▸ Data in this exercise
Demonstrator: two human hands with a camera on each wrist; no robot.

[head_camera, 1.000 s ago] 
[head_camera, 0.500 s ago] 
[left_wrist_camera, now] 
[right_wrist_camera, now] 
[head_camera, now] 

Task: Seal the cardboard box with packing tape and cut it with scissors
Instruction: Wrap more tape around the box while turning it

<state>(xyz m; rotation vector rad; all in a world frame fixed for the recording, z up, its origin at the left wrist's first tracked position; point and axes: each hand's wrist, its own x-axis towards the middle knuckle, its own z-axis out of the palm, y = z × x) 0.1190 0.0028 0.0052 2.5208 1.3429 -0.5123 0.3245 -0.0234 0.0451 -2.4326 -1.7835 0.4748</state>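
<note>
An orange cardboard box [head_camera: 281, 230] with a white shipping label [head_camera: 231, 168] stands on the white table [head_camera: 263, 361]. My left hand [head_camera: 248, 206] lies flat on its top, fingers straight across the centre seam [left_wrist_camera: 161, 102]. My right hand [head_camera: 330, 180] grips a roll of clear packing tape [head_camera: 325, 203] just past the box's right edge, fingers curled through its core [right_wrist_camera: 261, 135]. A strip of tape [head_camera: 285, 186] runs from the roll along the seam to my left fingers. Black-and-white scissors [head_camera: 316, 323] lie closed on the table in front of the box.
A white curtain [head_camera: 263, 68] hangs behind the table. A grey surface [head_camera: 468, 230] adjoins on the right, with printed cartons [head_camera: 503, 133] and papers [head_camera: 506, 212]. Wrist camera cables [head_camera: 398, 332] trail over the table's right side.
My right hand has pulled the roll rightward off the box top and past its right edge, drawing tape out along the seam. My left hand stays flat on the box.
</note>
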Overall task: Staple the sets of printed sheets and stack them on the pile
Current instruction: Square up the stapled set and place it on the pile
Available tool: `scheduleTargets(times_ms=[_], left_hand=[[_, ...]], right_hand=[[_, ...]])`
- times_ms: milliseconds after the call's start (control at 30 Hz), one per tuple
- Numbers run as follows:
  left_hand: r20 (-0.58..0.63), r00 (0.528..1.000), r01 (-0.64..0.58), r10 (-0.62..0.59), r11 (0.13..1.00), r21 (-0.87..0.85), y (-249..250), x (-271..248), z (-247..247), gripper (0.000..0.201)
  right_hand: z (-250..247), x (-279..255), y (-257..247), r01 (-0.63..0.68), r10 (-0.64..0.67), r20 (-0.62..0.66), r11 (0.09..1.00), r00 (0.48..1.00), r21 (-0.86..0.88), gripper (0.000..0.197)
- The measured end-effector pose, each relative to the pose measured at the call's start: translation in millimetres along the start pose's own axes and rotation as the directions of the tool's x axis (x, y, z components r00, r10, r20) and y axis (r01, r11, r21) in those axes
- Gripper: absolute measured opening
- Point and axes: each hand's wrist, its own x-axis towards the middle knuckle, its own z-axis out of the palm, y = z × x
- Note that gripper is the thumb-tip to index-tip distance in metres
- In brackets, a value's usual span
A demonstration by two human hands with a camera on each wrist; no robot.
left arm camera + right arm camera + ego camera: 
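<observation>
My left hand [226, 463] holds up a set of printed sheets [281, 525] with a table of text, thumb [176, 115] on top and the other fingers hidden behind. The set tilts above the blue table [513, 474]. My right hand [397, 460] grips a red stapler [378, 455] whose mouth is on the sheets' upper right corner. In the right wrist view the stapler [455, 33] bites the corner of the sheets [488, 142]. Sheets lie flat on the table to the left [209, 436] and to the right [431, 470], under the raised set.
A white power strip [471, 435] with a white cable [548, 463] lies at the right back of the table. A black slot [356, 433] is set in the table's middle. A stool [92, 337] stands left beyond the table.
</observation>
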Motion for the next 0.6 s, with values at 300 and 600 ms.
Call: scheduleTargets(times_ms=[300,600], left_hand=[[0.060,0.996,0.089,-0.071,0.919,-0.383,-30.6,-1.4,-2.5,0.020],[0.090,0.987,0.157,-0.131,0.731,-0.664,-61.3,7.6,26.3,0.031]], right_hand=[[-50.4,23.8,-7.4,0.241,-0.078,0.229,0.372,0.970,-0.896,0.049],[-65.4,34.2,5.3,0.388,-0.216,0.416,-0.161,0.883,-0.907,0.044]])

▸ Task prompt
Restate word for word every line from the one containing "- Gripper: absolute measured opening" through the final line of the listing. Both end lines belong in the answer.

▸ Response to the task
- Gripper: absolute measured opening
- Point and axes: each hand's wrist, its own x-axis towards the middle knuckle, its own z-axis out of the palm, y = z × x
- Note that gripper is the thumb-tip to index-tip distance in metres
- In brackets, a value's usual span
A demonstration by two human hands with a camera on each wrist; no robot.
left arm camera + right arm camera + ego camera: 
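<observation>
My left hand [226, 463] holds up a set of printed sheets [281, 525] with a table of text, thumb [176, 115] on top and the other fingers hidden behind. The set tilts above the blue table [513, 474]. My right hand [397, 460] grips a red stapler [378, 455] whose mouth is on the sheets' upper right corner. In the right wrist view the stapler [455, 33] bites the corner of the sheets [488, 142]. Sheets lie flat on the table to the left [209, 436] and to the right [431, 470], under the raised set.
A white power strip [471, 435] with a white cable [548, 463] lies at the right back of the table. A black slot [356, 433] is set in the table's middle. A stool [92, 337] stands left beyond the table.
</observation>
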Motion for the next 0.6 s, with values at 300 and 600 ms.
Call: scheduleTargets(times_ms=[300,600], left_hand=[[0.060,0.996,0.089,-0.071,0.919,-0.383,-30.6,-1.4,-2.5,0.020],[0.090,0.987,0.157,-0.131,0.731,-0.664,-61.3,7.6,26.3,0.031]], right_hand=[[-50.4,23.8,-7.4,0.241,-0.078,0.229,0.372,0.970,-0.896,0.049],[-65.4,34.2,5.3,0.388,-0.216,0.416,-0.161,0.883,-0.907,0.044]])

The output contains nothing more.